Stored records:
========================================
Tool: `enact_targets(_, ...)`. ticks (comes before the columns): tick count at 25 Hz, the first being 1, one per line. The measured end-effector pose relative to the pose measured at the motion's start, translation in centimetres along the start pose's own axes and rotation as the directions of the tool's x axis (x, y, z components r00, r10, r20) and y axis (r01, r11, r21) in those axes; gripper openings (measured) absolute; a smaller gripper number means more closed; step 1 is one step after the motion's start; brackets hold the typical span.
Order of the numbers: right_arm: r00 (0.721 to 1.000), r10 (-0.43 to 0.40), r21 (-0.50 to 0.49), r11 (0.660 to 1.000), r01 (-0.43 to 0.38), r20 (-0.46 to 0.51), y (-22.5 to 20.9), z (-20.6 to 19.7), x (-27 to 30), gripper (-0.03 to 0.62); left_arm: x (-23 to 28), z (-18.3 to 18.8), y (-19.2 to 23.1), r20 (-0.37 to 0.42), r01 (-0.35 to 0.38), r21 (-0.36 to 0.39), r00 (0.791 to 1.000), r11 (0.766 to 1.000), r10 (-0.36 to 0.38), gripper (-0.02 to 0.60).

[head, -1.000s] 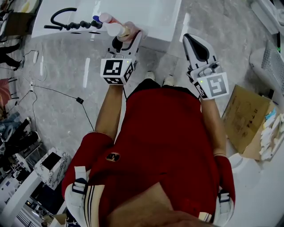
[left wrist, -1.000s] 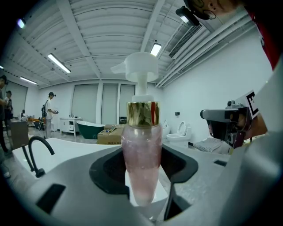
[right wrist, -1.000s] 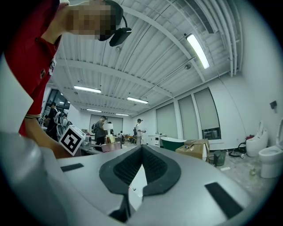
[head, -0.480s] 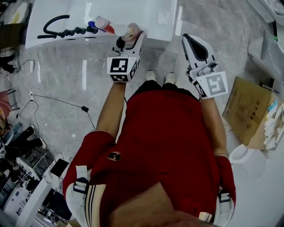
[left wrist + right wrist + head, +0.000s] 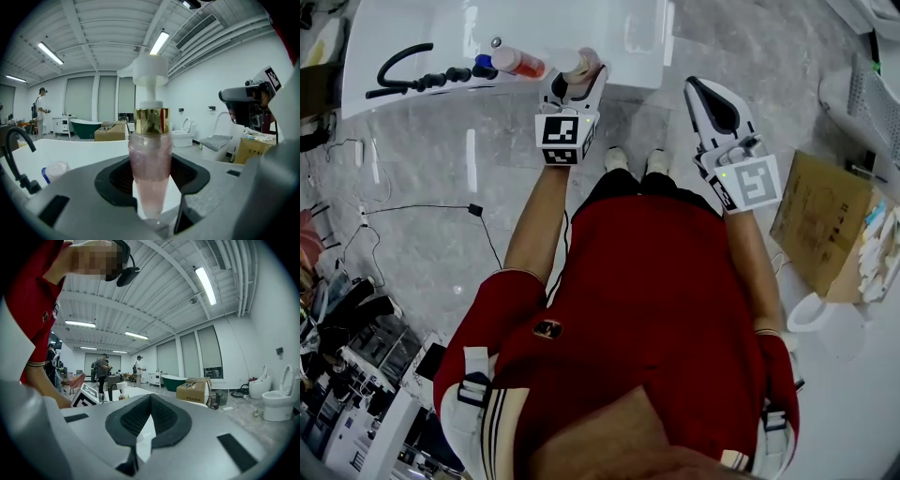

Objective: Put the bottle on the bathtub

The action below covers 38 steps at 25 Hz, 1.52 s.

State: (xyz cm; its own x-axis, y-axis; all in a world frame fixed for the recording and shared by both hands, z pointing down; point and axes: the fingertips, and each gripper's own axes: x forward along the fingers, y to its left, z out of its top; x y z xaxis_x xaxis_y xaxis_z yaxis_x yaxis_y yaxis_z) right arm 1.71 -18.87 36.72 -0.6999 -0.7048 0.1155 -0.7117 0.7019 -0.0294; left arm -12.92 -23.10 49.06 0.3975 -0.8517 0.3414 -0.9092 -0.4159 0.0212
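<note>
A pink pump bottle (image 5: 582, 64) with a gold collar and a white pump head (image 5: 150, 70) stands upright between the jaws of my left gripper (image 5: 578, 77), which is shut on its lower body (image 5: 150, 168). In the head view the bottle is at the near rim of the white bathtub (image 5: 619, 28). Whether its base touches the rim is hidden. My right gripper (image 5: 705, 90) hangs to the right over the grey floor, off the tub. Its jaws are shut with nothing between them (image 5: 145, 423).
On the tub's rim lie a black faucet with a hose (image 5: 403, 70) and another pink bottle (image 5: 516, 63) with a blue cap beside it. A cardboard box (image 5: 820, 244) and white fixtures stand at the right. A black cable (image 5: 422, 208) crosses the floor at the left.
My left gripper has carried the bottle forward, from the floor side to the tub's near rim. The right gripper has barely moved.
</note>
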Motion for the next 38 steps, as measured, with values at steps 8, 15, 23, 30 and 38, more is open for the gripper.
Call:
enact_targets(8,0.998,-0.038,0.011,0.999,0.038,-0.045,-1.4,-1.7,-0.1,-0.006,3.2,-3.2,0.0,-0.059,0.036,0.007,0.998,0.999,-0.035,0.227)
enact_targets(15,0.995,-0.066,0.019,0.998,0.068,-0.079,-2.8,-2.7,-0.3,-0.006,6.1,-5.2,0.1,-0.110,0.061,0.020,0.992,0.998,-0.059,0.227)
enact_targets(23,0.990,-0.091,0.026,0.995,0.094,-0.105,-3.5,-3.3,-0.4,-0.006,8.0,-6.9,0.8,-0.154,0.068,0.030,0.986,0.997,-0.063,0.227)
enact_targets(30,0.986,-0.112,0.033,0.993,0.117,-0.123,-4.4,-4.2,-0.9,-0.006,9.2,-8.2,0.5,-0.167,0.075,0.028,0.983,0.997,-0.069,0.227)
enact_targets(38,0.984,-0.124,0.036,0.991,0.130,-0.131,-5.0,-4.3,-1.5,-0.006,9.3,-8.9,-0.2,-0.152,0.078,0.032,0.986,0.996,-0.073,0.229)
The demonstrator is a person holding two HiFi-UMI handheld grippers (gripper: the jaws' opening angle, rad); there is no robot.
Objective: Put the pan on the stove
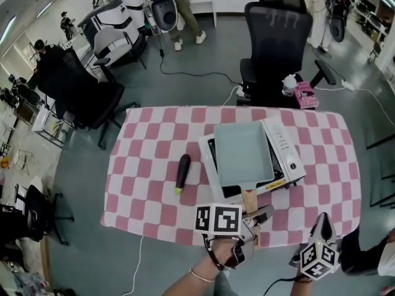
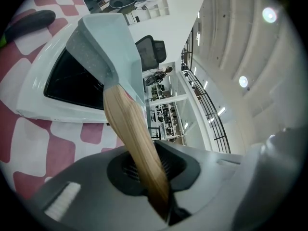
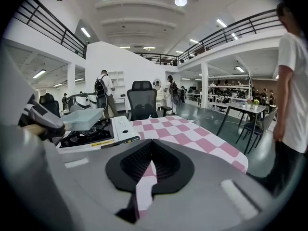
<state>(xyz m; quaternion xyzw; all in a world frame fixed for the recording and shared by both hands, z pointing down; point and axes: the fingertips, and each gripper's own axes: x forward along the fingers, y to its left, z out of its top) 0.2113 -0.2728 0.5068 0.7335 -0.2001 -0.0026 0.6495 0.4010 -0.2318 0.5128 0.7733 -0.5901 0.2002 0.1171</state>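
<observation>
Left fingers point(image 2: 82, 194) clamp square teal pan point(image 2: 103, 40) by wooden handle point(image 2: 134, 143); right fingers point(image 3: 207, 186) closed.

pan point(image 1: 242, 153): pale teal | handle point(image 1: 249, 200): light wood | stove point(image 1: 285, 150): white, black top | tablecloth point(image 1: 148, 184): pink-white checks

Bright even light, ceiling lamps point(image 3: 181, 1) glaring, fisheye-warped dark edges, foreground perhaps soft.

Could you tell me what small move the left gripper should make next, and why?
Probably open the left gripper to release the wooden handle it clamps: the pan already lies level over the stove burner, though contact underneath is hard to confirm.
</observation>
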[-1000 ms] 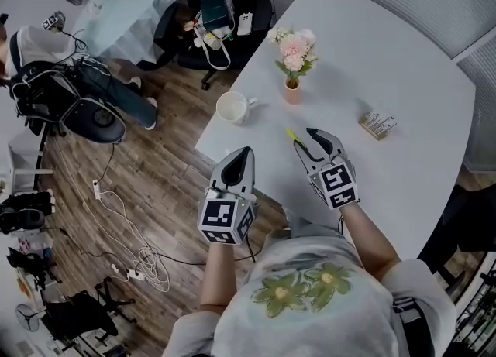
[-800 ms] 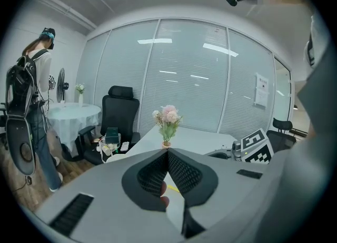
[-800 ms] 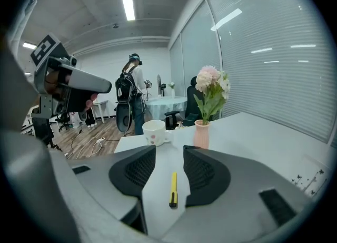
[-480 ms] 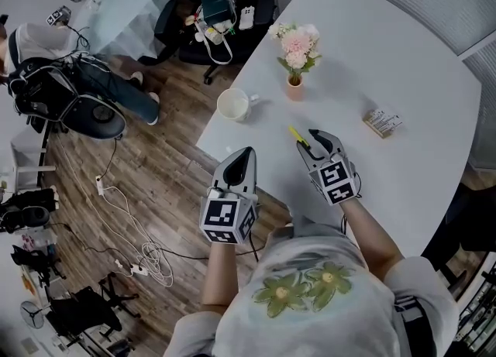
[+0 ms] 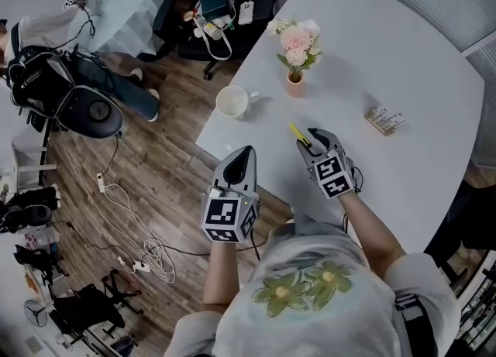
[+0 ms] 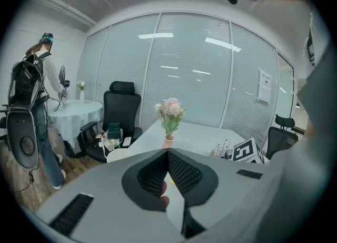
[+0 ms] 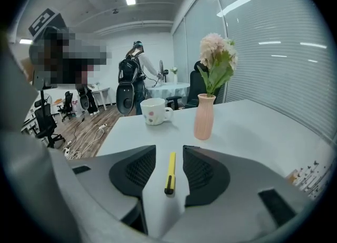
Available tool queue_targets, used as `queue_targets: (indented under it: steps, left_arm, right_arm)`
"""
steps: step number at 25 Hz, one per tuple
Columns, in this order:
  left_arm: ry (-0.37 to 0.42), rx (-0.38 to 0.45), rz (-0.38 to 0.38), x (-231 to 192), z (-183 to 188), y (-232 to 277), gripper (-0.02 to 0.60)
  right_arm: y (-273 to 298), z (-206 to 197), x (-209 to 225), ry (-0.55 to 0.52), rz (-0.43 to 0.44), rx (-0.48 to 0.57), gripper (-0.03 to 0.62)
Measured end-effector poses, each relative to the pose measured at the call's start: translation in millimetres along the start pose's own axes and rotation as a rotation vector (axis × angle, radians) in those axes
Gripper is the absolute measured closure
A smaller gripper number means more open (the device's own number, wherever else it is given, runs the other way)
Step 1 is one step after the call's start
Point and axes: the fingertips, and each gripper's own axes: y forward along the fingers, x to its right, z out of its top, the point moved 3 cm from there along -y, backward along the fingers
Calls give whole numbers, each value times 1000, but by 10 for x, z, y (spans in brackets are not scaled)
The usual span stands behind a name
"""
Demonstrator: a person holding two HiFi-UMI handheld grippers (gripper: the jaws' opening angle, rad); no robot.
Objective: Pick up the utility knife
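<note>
The left hand-held gripper (image 5: 241, 156) hangs clenched, empty, beside the tabletop (image 5: 403, 53) edge, out of the way. The right hand-held gripper (image 5: 310, 140) is released, jaws flanking the flat-lying yellow utility knife (image 7: 169, 172), seemingly aligned for grasping.

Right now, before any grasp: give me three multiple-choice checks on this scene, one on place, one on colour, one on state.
1. Where is the utility knife?
A) on the floor
B) flat on the table, between the right gripper's fingers
C) on a chair

2. What colour is the vase?
A) blue
B) black
C) pink

3. How are the left gripper's fingers?
A) together
B) wide apart
C) clamped on the knife

Answers:
1 B, the right gripper view shows it lying untouched between open fingers.
2 C, the vase under the flowers is pink.
3 A, the tips meet in the left gripper view.
</note>
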Motion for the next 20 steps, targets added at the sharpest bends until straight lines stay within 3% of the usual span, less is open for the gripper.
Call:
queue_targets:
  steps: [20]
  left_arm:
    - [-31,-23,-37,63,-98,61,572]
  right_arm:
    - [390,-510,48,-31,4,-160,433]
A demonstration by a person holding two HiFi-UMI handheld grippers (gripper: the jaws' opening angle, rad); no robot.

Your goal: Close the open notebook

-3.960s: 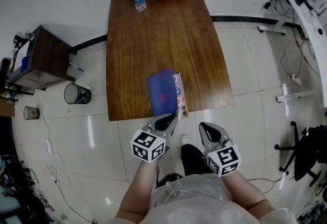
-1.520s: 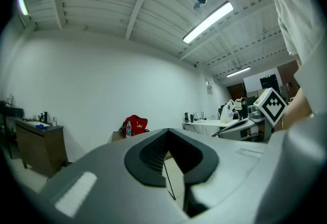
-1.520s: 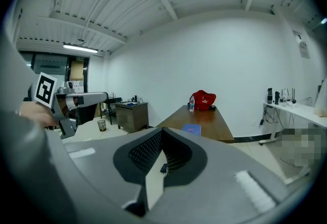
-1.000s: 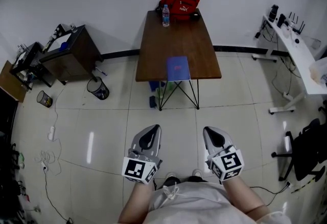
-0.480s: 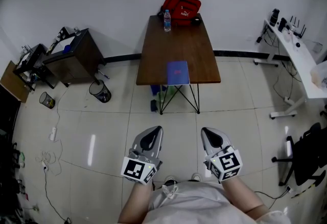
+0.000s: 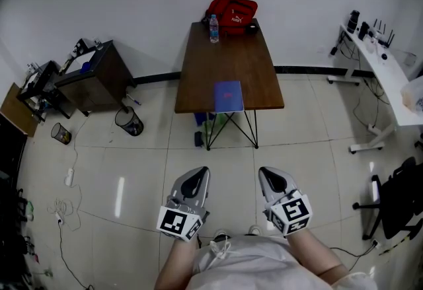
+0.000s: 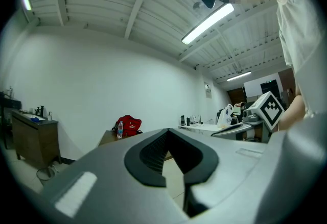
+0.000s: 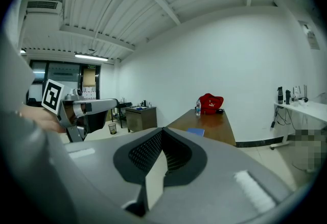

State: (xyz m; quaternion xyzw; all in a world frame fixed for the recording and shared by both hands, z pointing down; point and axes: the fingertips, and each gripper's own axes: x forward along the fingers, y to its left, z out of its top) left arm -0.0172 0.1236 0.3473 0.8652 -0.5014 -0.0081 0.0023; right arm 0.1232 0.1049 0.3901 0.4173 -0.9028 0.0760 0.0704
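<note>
The blue notebook (image 6: 229,96) lies closed and flat near the front edge of the brown table (image 6: 228,51); in the right gripper view the notebook (image 8: 195,131) is a small blue patch far ahead. My left gripper (image 6: 196,174) and right gripper (image 6: 269,174) hang side by side close to my body, well back from the table, over the tiled floor. Both are shut with nothing held. The left gripper (image 7: 171,133) and the right gripper (image 8: 162,133) fill the lower half of their own views.
A water bottle (image 6: 213,28) and a red bag (image 6: 232,12) stand at the table's far end. A dark cabinet (image 6: 92,77) and a bin (image 6: 128,121) are at the left. A white desk (image 6: 383,71) and a black chair (image 6: 396,196) are at the right.
Four seconds ago the grippers were at the table's front edge by the notebook; now they are far back from it. Over the last second hardly anything moved.
</note>
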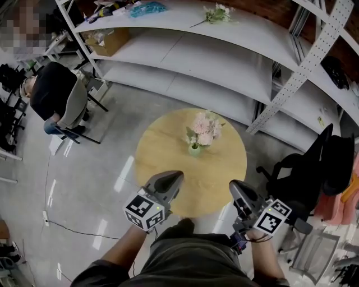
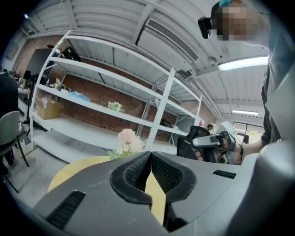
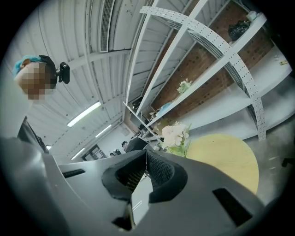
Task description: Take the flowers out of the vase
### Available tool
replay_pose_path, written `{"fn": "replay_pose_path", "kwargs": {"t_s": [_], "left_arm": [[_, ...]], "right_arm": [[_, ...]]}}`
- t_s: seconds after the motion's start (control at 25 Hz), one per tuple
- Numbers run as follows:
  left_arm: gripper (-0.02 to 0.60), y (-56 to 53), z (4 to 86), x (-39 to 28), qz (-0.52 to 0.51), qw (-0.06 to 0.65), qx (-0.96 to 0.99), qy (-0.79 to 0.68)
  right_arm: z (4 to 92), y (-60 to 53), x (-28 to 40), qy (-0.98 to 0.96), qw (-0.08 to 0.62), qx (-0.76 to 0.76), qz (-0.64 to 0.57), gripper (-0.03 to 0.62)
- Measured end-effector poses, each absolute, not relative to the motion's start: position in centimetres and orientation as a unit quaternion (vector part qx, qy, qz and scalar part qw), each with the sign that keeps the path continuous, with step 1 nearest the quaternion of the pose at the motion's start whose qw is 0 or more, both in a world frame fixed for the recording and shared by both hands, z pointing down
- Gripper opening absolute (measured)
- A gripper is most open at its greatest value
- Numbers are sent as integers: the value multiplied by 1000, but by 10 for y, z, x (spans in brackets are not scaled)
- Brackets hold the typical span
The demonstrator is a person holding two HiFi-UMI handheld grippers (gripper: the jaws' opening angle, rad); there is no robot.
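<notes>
A bunch of pale pink flowers (image 1: 205, 130) stands in a small green vase (image 1: 194, 149) near the far side of a round wooden table (image 1: 168, 146). My left gripper (image 1: 177, 176) hovers over the table's near edge, short of the vase, its jaws shut with nothing between them. My right gripper (image 1: 233, 185) is at the near right rim, also shut and empty. In the left gripper view the flowers (image 2: 127, 140) rise just beyond the closed tips (image 2: 150, 155). The right gripper view shows the flowers (image 3: 175, 135) ahead of its tips (image 3: 146, 152).
White metal shelving (image 1: 224, 61) runs behind the table, with a loose flower sprig (image 1: 217, 13) and a cardboard box (image 1: 106, 40) on it. A person sits in a chair (image 1: 53, 92) at the far left. A black office chair (image 1: 305, 171) stands close to the table's right.
</notes>
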State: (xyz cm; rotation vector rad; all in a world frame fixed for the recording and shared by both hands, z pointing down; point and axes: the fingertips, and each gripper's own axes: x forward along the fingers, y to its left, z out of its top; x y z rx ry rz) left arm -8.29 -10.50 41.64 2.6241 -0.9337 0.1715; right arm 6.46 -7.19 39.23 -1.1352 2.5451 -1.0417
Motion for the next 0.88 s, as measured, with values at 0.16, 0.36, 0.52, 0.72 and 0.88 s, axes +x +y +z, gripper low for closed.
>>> {"fn": "replay_pose_path", "kwargs": {"t_s": [0.16,0.36,0.52,0.72,0.88], "left_arm": [[12,-137,446,-84,83,174,925,-327],[112,-170,480,-75,104,162,927,-322],[194,-199,509,-64,123,147,926,-325],[292,-227,555,-48,173,109,927,-316],[353,-239,580,-30,201,86,930,-294]], "right_arm": [[403,-83,59,844,78,-389,-360,15],[422,-84,53,837,71,-382,-384,15],[442,-83,45,834,53,-364,-410,15],[459,-90,43,836,30,-341,-428,15],[477,-96,53,830,10,-333,-447,15]]}}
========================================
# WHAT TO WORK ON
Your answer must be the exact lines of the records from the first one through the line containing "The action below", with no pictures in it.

# YOUR RESPONSE
Tool: `enact_targets(_, ...)`. ticks (comes before the columns): tick count at 25 Hz, the first being 1, one per line. The measured end-effector pose relative to the pose measured at the motion's start, translation in centimetres along the start pose's own axes and rotation as the directions of the tool's x axis (x, y, z components r00, r10, r20) and y axis (r01, r11, r21) in those axes; gripper openings (measured) absolute; a smaller gripper number means more closed; step 1 is one step after the motion's start; brackets hold the typical span.
Order of the numbers: right_arm: r00 (0.721 to 1.000), r10 (-0.43 to 0.40), r21 (-0.50 to 0.49), r11 (0.660 to 1.000), r01 (-0.43 to 0.38), r20 (-0.46 to 0.51), y (-22.5 to 20.9), z (-20.6 to 19.7), x (-27 to 30), gripper (-0.03 to 0.62); left_arm: x (-23 to 28), z (-18.3 to 18.8), y (-19.2 to 23.1), r20 (-0.37 to 0.42), r01 (-0.35 to 0.38), r21 (-0.36 to 0.39), r00 (0.791 to 1.000), r11 (0.766 to 1.000), r10 (-0.36 to 0.38), gripper (-0.02 to 0.60).

[head, -1.000s] 
[left wrist, -1.000s] 
[right wrist, -1.000s] 
[head, -0.480s] 
[left wrist + right wrist + head, +0.000s] 

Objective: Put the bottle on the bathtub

The action below covers 38 steps at 25 Hz, 1.52 s.

That concludes the response.